[Given data]
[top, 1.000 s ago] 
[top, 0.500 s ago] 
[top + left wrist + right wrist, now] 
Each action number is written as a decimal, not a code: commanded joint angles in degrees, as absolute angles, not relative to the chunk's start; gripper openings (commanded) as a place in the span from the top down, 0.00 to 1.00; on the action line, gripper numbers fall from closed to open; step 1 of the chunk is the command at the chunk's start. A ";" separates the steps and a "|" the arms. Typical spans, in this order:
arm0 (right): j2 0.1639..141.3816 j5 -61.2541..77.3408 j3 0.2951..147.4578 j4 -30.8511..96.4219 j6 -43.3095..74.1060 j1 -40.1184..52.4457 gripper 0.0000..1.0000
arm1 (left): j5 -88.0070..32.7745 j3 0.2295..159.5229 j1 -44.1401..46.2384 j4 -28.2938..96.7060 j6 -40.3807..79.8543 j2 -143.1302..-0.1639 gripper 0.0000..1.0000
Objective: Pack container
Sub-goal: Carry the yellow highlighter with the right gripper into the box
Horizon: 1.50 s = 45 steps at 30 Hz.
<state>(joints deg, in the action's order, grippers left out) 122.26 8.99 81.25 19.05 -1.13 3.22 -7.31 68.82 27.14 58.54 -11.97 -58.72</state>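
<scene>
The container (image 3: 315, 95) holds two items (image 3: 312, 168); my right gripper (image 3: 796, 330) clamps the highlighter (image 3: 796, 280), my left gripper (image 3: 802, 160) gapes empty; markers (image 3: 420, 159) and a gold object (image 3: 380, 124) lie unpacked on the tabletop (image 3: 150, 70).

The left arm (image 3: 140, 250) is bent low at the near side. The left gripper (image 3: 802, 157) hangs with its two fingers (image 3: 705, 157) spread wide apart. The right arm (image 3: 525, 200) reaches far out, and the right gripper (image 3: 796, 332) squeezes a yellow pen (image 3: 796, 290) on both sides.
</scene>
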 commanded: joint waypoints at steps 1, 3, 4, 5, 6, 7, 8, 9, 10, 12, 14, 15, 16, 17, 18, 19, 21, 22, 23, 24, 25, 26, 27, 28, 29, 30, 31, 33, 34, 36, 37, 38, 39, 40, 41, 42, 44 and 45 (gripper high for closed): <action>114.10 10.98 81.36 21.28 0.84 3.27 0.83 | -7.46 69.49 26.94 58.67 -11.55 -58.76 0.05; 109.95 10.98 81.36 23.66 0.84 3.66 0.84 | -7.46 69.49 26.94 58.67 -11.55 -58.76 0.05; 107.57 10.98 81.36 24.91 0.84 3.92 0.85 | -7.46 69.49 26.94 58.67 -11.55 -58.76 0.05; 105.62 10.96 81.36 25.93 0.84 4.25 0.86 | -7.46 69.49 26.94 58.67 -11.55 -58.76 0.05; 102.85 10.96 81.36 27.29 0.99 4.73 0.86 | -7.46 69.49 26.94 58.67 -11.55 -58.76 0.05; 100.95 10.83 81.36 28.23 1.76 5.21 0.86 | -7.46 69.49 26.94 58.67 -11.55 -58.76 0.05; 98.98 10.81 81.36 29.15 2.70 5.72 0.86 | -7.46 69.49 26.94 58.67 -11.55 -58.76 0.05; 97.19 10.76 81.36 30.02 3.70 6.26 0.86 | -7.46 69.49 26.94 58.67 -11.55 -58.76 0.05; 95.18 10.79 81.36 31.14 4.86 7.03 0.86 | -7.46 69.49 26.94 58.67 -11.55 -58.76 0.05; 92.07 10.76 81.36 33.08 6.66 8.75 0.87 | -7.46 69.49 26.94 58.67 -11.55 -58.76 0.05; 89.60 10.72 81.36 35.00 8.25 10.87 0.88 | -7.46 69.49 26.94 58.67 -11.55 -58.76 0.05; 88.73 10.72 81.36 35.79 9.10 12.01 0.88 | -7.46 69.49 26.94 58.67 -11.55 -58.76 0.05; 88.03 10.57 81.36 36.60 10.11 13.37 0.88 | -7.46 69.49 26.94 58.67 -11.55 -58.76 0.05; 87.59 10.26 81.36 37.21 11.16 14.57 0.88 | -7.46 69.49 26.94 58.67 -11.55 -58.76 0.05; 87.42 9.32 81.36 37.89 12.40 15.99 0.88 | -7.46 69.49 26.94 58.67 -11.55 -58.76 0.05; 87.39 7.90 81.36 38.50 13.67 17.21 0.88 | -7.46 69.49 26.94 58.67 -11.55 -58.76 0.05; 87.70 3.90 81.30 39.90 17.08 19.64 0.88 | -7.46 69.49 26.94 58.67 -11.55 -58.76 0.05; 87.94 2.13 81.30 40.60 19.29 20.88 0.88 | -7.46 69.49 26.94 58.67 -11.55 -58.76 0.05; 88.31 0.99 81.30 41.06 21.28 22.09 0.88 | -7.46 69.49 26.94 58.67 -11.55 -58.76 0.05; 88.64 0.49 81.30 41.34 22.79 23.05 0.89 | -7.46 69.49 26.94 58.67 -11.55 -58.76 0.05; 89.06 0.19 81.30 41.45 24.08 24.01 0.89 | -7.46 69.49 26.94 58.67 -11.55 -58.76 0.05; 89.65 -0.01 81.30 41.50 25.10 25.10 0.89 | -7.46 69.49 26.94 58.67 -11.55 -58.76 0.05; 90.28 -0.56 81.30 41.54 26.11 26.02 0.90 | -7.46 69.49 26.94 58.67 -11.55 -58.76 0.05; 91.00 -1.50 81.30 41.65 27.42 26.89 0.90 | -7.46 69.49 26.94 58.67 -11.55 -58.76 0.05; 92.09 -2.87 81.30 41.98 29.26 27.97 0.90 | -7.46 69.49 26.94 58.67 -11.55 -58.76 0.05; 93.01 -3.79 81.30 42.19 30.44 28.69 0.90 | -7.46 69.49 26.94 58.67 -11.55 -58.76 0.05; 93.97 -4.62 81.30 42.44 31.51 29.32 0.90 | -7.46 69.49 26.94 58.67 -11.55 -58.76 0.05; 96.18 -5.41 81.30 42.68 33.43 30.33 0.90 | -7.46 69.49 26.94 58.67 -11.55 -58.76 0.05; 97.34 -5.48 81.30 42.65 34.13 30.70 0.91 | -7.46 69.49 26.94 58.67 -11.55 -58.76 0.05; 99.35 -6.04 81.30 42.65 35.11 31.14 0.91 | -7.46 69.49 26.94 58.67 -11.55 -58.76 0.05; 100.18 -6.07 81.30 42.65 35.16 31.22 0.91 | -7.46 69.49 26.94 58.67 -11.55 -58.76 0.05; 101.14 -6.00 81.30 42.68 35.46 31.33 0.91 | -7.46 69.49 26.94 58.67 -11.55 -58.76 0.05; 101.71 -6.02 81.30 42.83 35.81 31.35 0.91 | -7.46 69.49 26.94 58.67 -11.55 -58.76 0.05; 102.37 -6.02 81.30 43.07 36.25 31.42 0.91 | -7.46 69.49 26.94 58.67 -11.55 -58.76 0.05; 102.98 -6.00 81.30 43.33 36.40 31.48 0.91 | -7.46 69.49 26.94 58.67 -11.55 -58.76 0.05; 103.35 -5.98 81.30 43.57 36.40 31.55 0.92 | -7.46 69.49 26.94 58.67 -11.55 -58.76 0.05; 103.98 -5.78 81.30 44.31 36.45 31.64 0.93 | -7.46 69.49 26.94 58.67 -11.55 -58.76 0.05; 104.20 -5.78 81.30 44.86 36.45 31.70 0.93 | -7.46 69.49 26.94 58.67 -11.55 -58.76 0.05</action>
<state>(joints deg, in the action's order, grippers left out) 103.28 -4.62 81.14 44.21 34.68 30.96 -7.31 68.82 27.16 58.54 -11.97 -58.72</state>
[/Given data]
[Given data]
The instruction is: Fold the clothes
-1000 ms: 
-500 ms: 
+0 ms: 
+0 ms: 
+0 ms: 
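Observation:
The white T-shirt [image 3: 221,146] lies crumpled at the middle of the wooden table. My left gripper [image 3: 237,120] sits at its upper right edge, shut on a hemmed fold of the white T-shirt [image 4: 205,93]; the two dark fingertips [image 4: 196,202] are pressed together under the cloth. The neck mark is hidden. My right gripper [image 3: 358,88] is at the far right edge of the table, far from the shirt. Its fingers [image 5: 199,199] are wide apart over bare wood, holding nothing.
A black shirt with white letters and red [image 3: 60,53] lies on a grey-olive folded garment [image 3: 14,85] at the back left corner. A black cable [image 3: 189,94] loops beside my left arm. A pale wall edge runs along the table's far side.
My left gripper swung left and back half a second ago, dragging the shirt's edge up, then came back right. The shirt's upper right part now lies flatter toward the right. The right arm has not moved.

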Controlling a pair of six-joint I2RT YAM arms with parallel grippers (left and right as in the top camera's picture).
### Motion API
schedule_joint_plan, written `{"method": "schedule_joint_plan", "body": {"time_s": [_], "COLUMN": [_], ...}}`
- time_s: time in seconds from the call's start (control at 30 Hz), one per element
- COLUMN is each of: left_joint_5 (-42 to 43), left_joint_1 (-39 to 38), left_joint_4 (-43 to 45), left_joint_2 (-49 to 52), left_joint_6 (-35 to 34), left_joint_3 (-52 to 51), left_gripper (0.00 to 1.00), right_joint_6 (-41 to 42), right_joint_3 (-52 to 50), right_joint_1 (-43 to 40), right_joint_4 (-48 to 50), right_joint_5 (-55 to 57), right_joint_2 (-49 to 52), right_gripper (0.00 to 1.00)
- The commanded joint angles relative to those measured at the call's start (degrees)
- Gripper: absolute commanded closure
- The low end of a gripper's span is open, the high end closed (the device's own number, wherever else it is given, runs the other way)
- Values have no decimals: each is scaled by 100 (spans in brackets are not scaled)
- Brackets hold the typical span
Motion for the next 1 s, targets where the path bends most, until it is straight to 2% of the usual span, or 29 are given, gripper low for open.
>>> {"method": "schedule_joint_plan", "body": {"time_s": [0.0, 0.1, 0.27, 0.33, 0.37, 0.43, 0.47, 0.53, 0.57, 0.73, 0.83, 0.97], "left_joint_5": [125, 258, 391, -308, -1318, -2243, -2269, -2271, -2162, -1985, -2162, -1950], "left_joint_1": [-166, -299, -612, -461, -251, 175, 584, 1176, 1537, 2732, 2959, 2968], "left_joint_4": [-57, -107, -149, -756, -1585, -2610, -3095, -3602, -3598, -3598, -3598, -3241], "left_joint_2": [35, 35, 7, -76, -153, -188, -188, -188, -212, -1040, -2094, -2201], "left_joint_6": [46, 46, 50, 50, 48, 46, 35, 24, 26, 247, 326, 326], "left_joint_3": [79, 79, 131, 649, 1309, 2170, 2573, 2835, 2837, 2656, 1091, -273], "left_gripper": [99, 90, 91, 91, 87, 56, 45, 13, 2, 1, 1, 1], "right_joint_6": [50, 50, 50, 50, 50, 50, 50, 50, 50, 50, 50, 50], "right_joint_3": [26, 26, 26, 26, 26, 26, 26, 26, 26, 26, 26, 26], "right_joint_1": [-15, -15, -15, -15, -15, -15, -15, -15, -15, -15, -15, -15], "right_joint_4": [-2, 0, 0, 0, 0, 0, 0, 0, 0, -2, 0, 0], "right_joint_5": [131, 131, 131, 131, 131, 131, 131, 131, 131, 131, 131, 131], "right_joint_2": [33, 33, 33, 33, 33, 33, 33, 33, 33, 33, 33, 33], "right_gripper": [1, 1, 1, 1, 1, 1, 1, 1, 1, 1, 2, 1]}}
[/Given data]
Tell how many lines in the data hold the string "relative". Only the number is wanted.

### Result below:
2